OLED ekran boyutlarını ilk benimseyenlerin hoşuna gidecek bir seviyeye kadar ölçeklendirmek (okuyun: insanların stratosferik fiyata gülmelerini engelleyecek kadar büyük) görünüşe göre bir zorluk oldu. 55 inçlik modellerin üretime girdiğini gördüğümüz için üreticilerin bunu yapmanın bir yolunu bulduğu açık. Ancak OLED'de başarıyla çözüldüğünü doğrulayamadığımız başka zorluklar da var.

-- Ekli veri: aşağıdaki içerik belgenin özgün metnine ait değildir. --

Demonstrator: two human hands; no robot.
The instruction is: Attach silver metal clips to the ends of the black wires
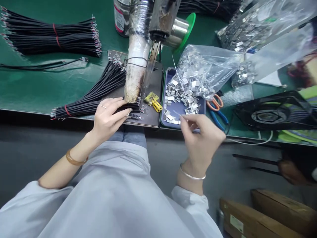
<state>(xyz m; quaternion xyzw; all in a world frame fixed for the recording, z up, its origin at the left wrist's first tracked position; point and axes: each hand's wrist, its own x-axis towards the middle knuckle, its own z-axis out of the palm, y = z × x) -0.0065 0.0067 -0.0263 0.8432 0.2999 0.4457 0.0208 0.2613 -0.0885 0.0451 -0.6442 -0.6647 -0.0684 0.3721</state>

Adından da anlaşılacağı gibi OLED (organik ışık yayan diyot) teknolojisi, ışık oluşturmak için organik malzeme kullanır. Kırmızı, yeşil ve mavi pikselleri oluşturmak için farklı organik malzemeler kullanılıyor. Sorun şu sinir bozucu mavi piksellerde. Bildirildiğine göre mavi OLED pikselleri oluşturmak için kullanılan malzemenin raf ömrü kısa oldu. Son çalışmalar göstermiştir mavi OLED verimlilik oranları yüzde 4-6 civarındayken kırmızı ve yeşil OLED'ler yüzde 19-20 civarında yaşıyor. Diğer araştırmalar 1000 saatlik testin ardından eski mavi OLED'lerin parlaklığının yüzde 12 azaldığını, kırmızı ve yeşilin ise sırasıyla yüzde 7 ve 8 ile daha iyi performans gösterdiğini gösterdi.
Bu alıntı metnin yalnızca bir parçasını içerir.